_THE DATA_.
□ □ □ □ □

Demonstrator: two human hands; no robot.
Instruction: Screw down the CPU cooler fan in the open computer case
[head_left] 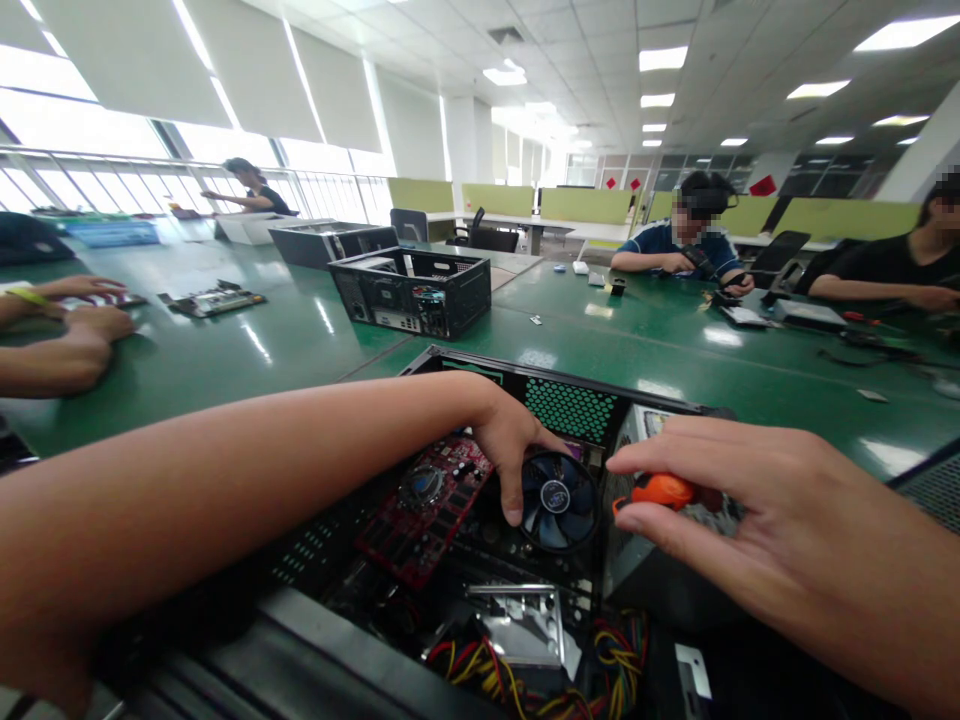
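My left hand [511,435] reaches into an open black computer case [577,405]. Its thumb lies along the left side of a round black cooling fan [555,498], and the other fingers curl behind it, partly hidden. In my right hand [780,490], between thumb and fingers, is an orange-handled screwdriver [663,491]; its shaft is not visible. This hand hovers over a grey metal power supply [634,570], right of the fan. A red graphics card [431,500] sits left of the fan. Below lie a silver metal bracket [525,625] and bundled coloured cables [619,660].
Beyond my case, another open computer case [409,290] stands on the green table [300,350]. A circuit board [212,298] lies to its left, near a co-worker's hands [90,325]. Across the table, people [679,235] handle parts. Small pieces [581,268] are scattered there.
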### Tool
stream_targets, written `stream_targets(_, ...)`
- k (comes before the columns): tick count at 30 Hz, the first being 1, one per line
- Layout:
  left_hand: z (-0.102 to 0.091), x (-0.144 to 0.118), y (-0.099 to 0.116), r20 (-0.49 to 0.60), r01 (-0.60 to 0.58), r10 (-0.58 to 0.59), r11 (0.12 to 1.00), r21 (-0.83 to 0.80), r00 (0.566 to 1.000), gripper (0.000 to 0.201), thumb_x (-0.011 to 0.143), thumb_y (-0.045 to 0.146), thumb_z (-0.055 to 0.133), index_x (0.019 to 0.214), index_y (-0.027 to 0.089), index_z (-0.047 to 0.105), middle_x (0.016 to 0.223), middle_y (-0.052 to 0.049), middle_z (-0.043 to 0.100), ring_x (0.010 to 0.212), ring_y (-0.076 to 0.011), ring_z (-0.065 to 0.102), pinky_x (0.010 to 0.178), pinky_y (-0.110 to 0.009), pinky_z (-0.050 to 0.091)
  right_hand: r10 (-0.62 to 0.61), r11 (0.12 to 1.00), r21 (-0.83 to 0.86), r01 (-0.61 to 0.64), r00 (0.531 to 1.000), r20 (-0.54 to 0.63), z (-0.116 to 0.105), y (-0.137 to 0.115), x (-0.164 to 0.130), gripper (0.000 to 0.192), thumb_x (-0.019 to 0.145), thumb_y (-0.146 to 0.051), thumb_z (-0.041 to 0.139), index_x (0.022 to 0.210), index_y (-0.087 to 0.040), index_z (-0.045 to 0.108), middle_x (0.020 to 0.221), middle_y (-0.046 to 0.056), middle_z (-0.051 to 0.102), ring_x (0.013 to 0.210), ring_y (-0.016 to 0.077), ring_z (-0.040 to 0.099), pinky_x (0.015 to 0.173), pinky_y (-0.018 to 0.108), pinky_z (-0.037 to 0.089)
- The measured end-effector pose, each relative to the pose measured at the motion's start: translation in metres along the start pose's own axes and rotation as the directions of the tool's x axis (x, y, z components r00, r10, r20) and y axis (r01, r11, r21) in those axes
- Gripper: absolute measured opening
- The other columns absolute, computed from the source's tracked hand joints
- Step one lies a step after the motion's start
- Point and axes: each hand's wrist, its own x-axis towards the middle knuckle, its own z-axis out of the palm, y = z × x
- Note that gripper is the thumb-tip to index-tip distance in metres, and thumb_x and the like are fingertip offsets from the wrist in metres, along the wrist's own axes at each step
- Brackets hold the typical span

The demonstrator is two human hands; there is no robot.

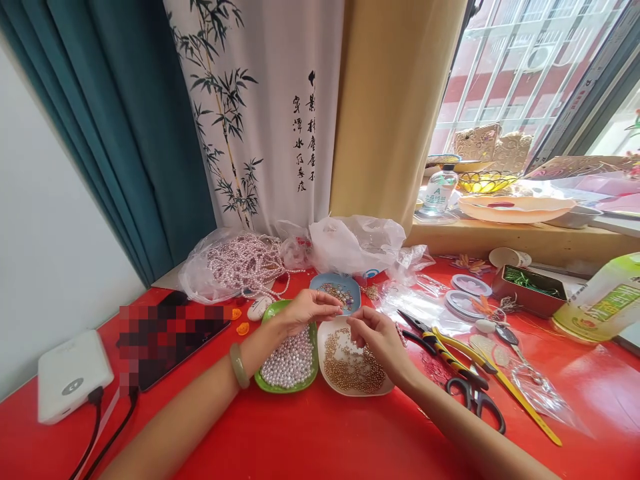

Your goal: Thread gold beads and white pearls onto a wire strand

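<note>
Left hand (307,308) and right hand (373,333) pinch something tiny above white dish of small gold beads (350,367); beads likely light, hard, slippery — fingertip grip.

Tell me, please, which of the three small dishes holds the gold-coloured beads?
The white dish, below the right hand; the green dish holds pale pearls, the blue dish mixed pieces.

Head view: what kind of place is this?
Probably a home craft table by a window, set up for beadwork: dishes of pearl beads and gold beads, bagged pearl strands, pliers, curtains behind.
</note>
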Motion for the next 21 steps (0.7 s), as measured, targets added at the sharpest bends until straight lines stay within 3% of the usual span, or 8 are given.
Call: stream_targets(21,0.0054,-0.0001,-0.0028,0.012,-0.127,0.126,0.984,0.124,0.992,0.026,0.046,0.023,0.074,0.066,0.011,0.063,0.058,0.000,0.060,0.051,-0.0062,0.050,0.052,-0.019,0.039,0.000,0.995,-0.100,-0.001,1.000,-0.015,0.0023,-0.0006,-0.0018,0.013,0.070,-0.024,0.046,0.059,-0.018,0.048,0.046,-0.004,0.049,0.043,0.0089,0.044,0.044,0.020,0.035)
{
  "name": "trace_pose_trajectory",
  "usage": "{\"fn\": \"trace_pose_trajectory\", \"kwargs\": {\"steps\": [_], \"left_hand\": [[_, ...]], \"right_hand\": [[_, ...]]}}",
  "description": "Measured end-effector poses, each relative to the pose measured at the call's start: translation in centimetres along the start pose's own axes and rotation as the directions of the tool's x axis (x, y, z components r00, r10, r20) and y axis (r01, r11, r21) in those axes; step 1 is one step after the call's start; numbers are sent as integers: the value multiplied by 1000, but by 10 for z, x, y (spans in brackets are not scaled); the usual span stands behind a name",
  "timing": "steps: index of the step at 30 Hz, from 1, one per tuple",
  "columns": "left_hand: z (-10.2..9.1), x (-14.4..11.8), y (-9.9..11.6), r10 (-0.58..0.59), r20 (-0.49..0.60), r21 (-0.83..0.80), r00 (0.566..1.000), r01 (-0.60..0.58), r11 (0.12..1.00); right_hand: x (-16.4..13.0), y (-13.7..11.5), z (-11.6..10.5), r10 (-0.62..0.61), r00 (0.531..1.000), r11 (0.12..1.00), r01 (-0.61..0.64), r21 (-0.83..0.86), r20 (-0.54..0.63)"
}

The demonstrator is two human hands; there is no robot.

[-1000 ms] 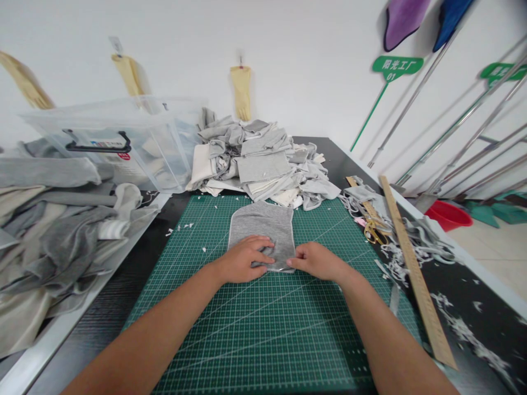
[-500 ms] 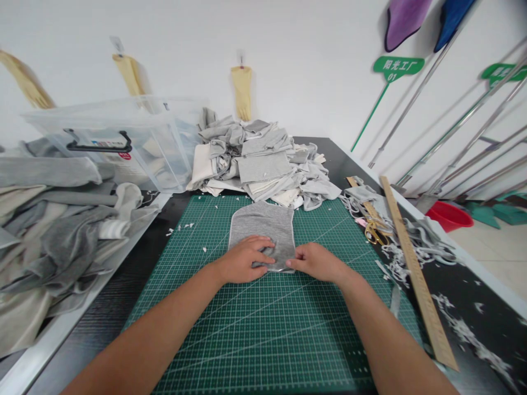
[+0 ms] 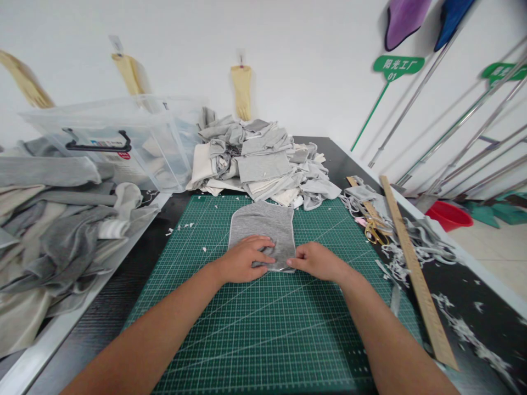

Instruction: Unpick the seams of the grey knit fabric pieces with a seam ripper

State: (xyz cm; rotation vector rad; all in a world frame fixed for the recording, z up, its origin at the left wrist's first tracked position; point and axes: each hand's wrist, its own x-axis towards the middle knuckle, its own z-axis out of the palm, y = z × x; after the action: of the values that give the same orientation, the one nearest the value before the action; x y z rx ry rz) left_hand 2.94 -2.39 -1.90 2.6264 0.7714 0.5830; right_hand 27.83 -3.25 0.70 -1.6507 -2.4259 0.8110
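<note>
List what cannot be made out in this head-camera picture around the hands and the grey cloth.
- Near edge of the grey fabric piece: covered by the left hand and right hand.
- Thin shiny object at that edge: too small to identify.
- Contents of the clear plastic bin: blurred by its cloudy walls.
- Scissors: partly buried in scraps.
- Wooden ruler: far end hidden under fabric.

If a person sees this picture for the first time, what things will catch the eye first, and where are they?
First, the two bare hands at the centre: the left hand and the right hand press the near edge of a grey fabric piece lying flat on the green cutting mat. Behind it rises a pile of grey and cream fabric pieces. At the right lie gold scissors and a long wooden ruler.
</note>
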Motion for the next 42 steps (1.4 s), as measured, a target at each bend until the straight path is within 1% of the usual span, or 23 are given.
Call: {"fn": "trace_pose_trajectory", "kwargs": {"steps": [13, 19, 22, 33, 37, 42], "left_hand": [[1, 1, 0, 0, -5, -6, 1000, 0, 1000], [1, 0, 0, -11, 1, -8, 1000, 11, 1000], [2, 0, -1, -10, 1, -11, 1000, 10, 1000], [3, 1, -2, -50, -32, 0, 998, 50, 999], [3, 0, -2, -50, -28, -4, 998, 50, 999], [3, 0, -2, -59, -51, -21, 997, 58, 998]], "right_hand": [[1, 1, 4, -23, 1000, 1000, 23, -6, -1], [2, 0, 7, 16, 999, 998, -18, -64, -33], [3, 0, 7, 25, 999, 997, -26, -69, -26], [2, 2, 7, -35, 999, 999, 34, -28, -21], [2, 2, 7, -23, 999, 999, 23, -25, -22], [2, 3, 3, -32, 999, 998, 32, 51, 1]]}}
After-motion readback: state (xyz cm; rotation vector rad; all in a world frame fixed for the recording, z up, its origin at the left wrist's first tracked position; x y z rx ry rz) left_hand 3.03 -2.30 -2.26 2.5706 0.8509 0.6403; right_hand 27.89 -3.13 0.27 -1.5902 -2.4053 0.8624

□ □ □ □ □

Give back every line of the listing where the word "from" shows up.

_WRITTEN RESPONSE_.
- The other columns absolute, computed from the source's tracked hand joints
- Note that gripper is the thumb-tip to index-tip distance in metres, and thumb_x and the like are fingertip offsets from the wrist in metres, along the wrist's own axes at each step
  "timing": "steps: index of the step at 30 Hz, from 1, one per tuple",

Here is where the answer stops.